#### Agenda
The majority of the focus should be on:

In the beginning, we should talk in general about modeling in NLP, supervised and unsupervised models

Explain them Sentiment analysis (supervised), where it can be used and what models are suitable for this type of task

Explain topic modeling purpose (Dimensionality Reduction, Tagging, Unsupervised learning), and introduce LDA (no need to explain in too much detail)

### Topic Modelling

LDA’s approach to topic modeling is it considers each document as a collection of topics in a certain proportion.

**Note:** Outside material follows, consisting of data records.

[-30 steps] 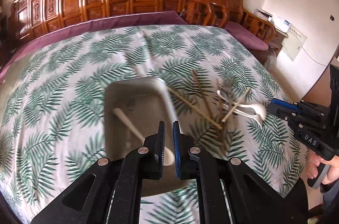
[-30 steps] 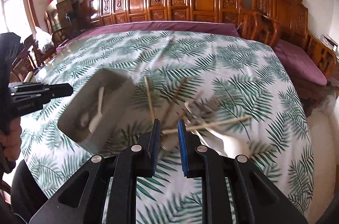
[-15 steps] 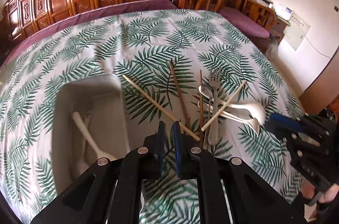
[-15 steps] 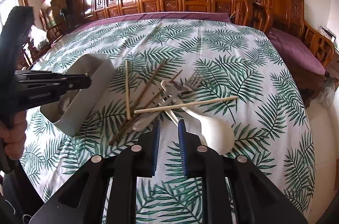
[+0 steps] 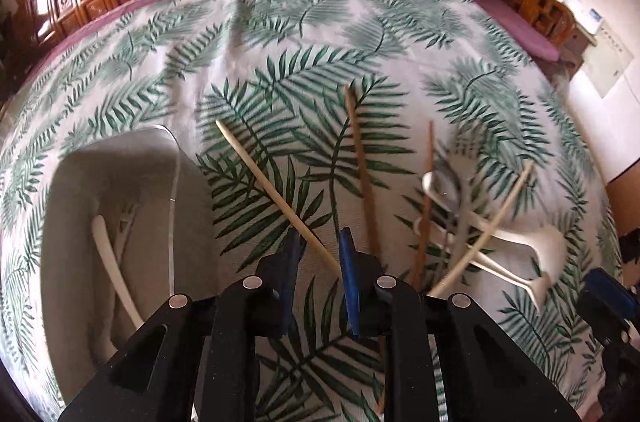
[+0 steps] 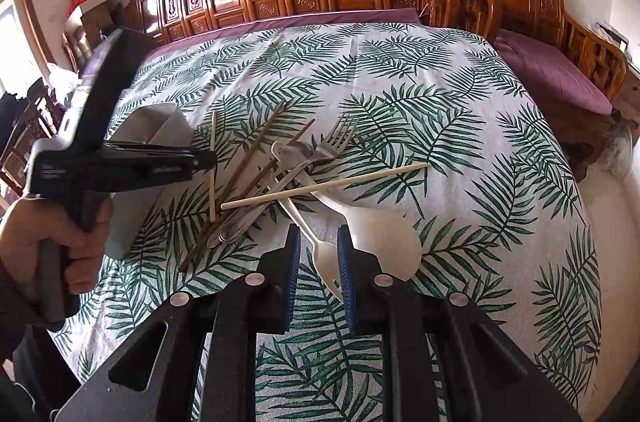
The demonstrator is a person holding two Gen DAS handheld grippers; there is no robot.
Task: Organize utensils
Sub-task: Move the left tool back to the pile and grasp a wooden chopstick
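- left gripper [image 5: 320,248]: jaws opening, one pale chopstick [image 5: 276,198] lying between
- right gripper [image 6: 318,244]: fingers sitting narrow, straddling one white spoon [image 6: 326,256], not gripping
- pile: four chopsticks, two forks showing

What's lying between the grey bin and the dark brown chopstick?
In the left wrist view, one pale chopstick lies on the cloth between the grey bin and the dark brown chopstick.

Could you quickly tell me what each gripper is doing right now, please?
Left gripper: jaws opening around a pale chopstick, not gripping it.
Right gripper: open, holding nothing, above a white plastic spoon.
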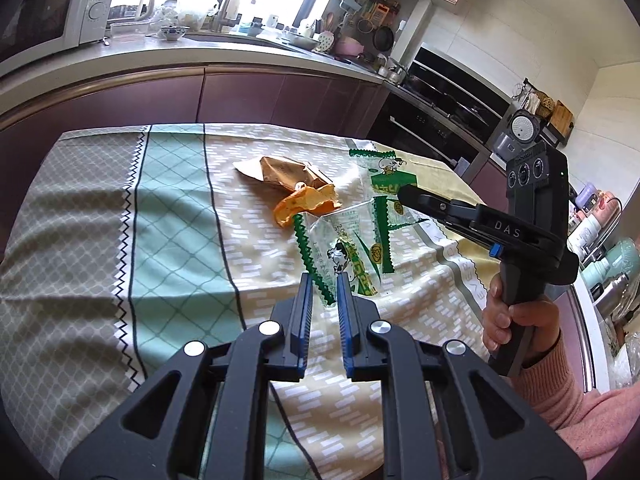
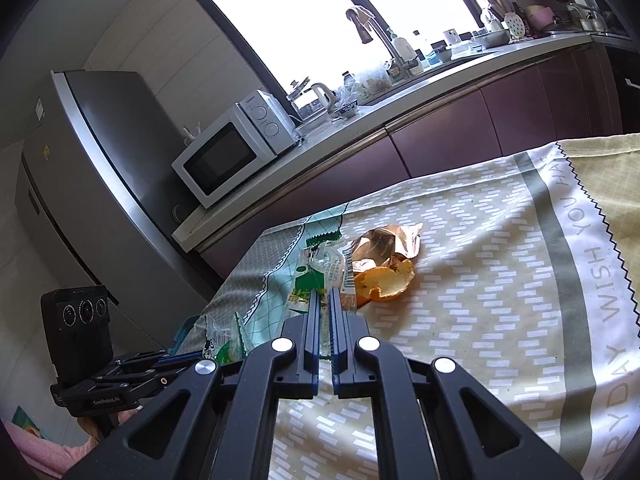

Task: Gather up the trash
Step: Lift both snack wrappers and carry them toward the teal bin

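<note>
We see two clear wrappers with green zigzag edges, one in each tool. The left gripper [image 1: 325, 286] has its jaws drawn narrow on the near edge of one green-edged wrapper [image 1: 348, 256], which rises from between the blue pads toward twelve o'clock in the left wrist view. The right gripper [image 2: 325, 300] is pinched nearly closed on the second green-edged wrapper [image 2: 316, 276], which stands up from its fingertips; in the left view that same tool reaches in from three o'clock, a hand [image 1: 506, 316] in a pink sleeve [image 1: 592, 420] around its handle. Still lying on the tablecloth [image 1: 168, 208] are an orange peel [image 1: 304, 206] and, touching it at about eleven o'clock, a crumpled brown foil packet [image 1: 284, 174] (in the right view both sit at roughly one o'clock from the right tool's tips, just beside the lifted wrapper). The lifted wrappers hang partly in front of the peel and the packet in both views. Beyond the table edge runs a counter with dark purple cabinet fronts [image 1: 248, 96], carrying a white microwave [image 2: 236, 148], a kettle [image 2: 322, 98] and a tap [image 2: 366, 26] below a bright window. A grey fridge [image 2: 92, 168] stands at nine o'clock in the right view, and an oven [image 1: 440, 120] at two o'clock in the left.
</note>
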Action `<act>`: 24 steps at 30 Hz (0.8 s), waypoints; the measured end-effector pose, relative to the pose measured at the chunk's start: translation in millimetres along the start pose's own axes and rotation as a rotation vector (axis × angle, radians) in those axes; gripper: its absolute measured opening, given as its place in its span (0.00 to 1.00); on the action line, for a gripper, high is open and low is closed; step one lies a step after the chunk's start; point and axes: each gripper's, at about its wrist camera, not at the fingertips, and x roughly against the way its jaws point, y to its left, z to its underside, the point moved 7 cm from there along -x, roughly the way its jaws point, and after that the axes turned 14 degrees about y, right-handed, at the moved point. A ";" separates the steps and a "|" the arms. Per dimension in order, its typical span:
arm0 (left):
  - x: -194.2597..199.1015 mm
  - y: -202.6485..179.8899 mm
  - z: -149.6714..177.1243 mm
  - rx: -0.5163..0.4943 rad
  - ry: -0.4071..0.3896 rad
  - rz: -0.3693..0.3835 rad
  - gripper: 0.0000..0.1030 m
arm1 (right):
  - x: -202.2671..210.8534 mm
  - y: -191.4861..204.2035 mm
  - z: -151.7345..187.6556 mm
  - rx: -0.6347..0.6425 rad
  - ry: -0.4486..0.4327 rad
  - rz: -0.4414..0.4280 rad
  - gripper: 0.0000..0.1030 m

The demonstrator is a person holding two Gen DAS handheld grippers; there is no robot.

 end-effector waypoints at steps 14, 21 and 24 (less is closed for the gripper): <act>45.9 38.7 14.9 0.060 -0.070 -0.060 0.13 | -25.0 39.4 2.7 0.050 0.036 -0.046 0.03; 61.5 55.2 22.2 0.086 -0.087 -0.075 0.13 | -34.6 52.1 2.2 0.065 0.050 -0.059 0.03; 65.6 59.8 24.0 0.097 -0.093 -0.081 0.13 | -38.9 56.3 2.9 0.070 0.055 -0.065 0.04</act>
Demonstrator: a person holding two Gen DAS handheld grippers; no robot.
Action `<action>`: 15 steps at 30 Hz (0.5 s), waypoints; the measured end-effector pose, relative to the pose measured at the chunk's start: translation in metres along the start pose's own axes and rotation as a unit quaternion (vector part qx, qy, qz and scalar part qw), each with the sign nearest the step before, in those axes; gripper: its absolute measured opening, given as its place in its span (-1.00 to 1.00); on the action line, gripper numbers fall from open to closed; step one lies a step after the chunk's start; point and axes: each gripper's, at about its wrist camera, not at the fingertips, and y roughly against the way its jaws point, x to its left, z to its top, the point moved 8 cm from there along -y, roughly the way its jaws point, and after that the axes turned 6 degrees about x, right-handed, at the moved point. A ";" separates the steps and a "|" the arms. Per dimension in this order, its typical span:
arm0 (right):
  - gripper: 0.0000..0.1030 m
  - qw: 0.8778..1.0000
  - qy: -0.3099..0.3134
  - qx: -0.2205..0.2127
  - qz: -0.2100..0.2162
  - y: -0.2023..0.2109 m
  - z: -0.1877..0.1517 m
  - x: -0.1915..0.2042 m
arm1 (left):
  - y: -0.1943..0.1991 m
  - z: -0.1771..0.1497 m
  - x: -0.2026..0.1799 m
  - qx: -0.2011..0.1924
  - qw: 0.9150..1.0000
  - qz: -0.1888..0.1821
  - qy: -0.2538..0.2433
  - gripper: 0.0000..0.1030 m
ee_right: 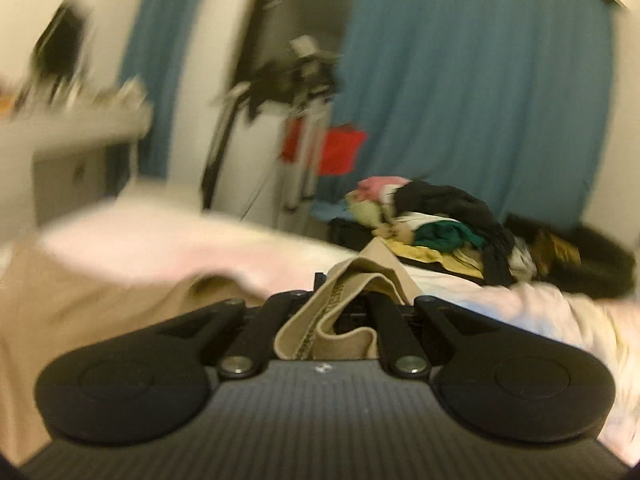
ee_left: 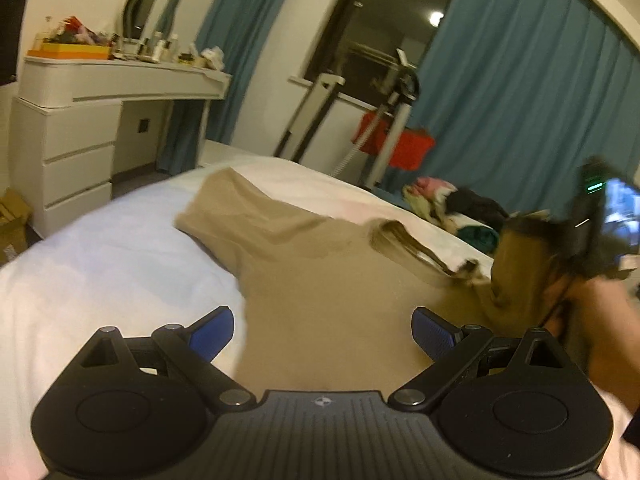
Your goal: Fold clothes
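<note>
A tan T-shirt (ee_left: 320,280) lies spread on the white bed (ee_left: 100,264), one sleeve pointing to the far left. My left gripper (ee_left: 322,330) is open, its blue pads (ee_left: 212,334) wide apart just above the shirt's body. My right gripper (ee_right: 352,280) is shut on the shirt's right sleeve edge (ee_right: 344,312), which bunches between the fingers; its fingertips are hidden by the cloth. In the left wrist view the right gripper (ee_left: 592,232) shows blurred at the right, lifting that sleeve off the bed.
A pile of mixed clothes (ee_right: 436,224) lies at the bed's far right corner. A white dresser (ee_left: 80,128) with a mirror stands to the left. A stand with a red item (ee_left: 396,140) and blue curtains (ee_left: 520,92) are behind the bed.
</note>
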 end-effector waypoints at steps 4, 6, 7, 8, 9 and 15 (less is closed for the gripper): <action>-0.92 0.999 0.027 0.034 0.021 -0.036 -0.018 0.056 | -0.010 0.001 0.023 -0.003 0.999 0.030 0.016 0.88; -0.89 0.998 0.017 0.053 0.033 -0.055 -0.027 0.069 | -0.019 -0.003 0.032 0.011 0.999 0.044 0.025 0.88; -0.89 0.997 0.015 0.061 0.036 -0.061 -0.029 0.073 | -0.023 -0.005 0.033 0.017 0.999 0.045 0.025 0.88; -0.87 0.997 0.012 0.068 0.039 -0.068 -0.031 0.077 | -0.028 -0.007 0.034 0.022 0.998 0.046 0.025 0.88; -0.86 0.996 0.010 0.077 0.049 -0.072 -0.034 0.081 | -0.032 -0.010 0.035 0.027 0.998 0.048 0.026 0.88; 0.74 0.985 -0.061 0.090 0.134 -0.058 -0.040 0.065 | -0.048 -0.019 0.030 0.045 0.998 0.042 0.018 0.88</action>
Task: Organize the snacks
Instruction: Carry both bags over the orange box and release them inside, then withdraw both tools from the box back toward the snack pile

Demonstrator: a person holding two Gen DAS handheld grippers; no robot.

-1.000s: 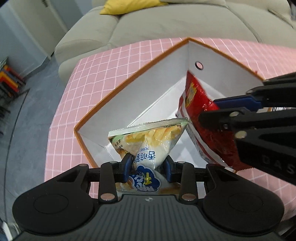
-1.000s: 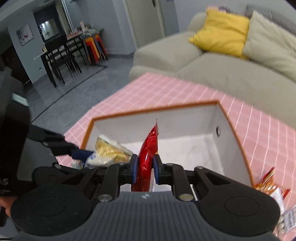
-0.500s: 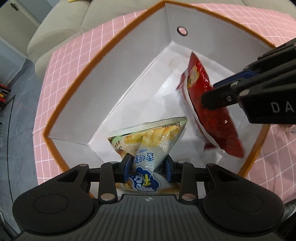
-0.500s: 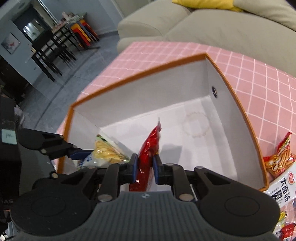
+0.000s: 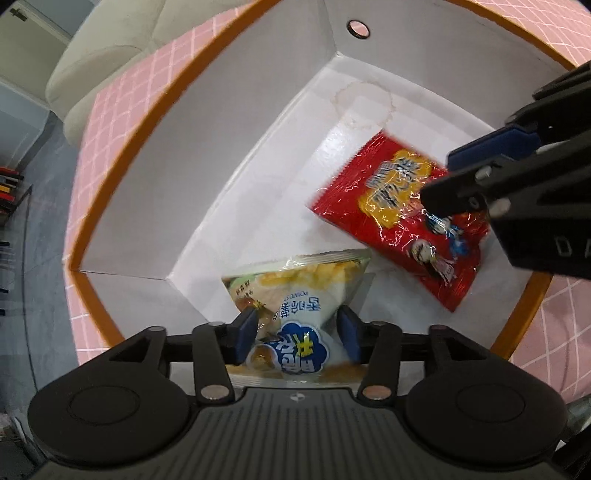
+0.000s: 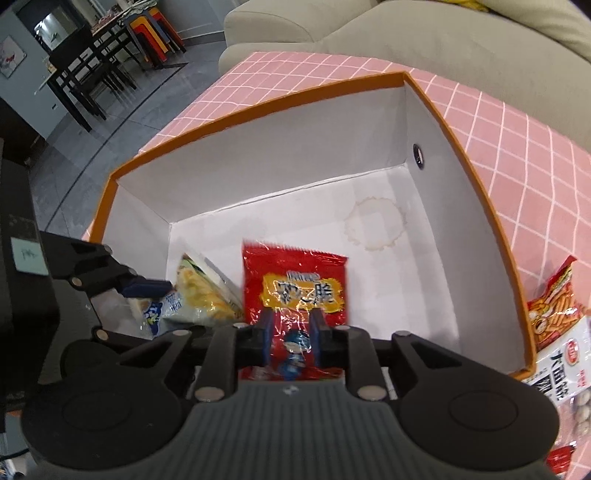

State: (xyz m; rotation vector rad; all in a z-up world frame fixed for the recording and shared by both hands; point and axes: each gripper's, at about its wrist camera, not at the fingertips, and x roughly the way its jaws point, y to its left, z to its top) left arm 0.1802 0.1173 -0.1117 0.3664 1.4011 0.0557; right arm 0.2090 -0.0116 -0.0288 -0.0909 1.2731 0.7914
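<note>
An orange-rimmed box (image 5: 221, 147) (image 6: 295, 155) with white walls stands on a pink checked cloth. Low inside it, my left gripper (image 5: 297, 330) (image 6: 129, 306) has its jaws opening. A white and yellow chip bag (image 5: 295, 291) (image 6: 199, 291) sits loosely between the spread pads, no longer pinched, at the box's near corner. My right gripper (image 6: 292, 332) (image 5: 461, 173) is opening too. A red snack bag (image 6: 295, 280) (image 5: 395, 218), slightly blurred, lies face up on the box floor beneath its parted pads.
Several more snack packets (image 6: 554, 310) lie on the cloth just right of the box. A ring stain (image 6: 376, 225) marks the bare far half of the box floor. A beige sofa (image 6: 406, 29) stands behind the table, and dark dining furniture (image 6: 85, 74) at far left.
Both grippers sank deeper into the box. The left jaws widened off the chip bag's pinched waist. The red bag went from upright in the right pads to lying flat, released.
</note>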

And each topic as a collection of keywords, again, in a certain proportion.

Once you provide the algorithm with the number of topics, all it does it to rearrange the topics distribution within the documents and keywords distribution within the topics to obtain a good composition of topic-keywords distribution.

When I say topic, what is it actually and how it is represented?

A topic is nothing but a collection of dominant keywords that are typical representatives. Just by looking at the keywords, you can identify what the topic is all about.

The following are key factors to obtaining good segregation topics:

* The quality of text processing.
* The variety of topics the text talks about.
* The choice of topic modeling algorithm.
* The number of topics fed to the algorithm.
* The algorithms tuning parameters.

[source: 'https://www.machinelearningplus.com/nlp/topic-modeling-gensim-python/#4whatdoesldado' ]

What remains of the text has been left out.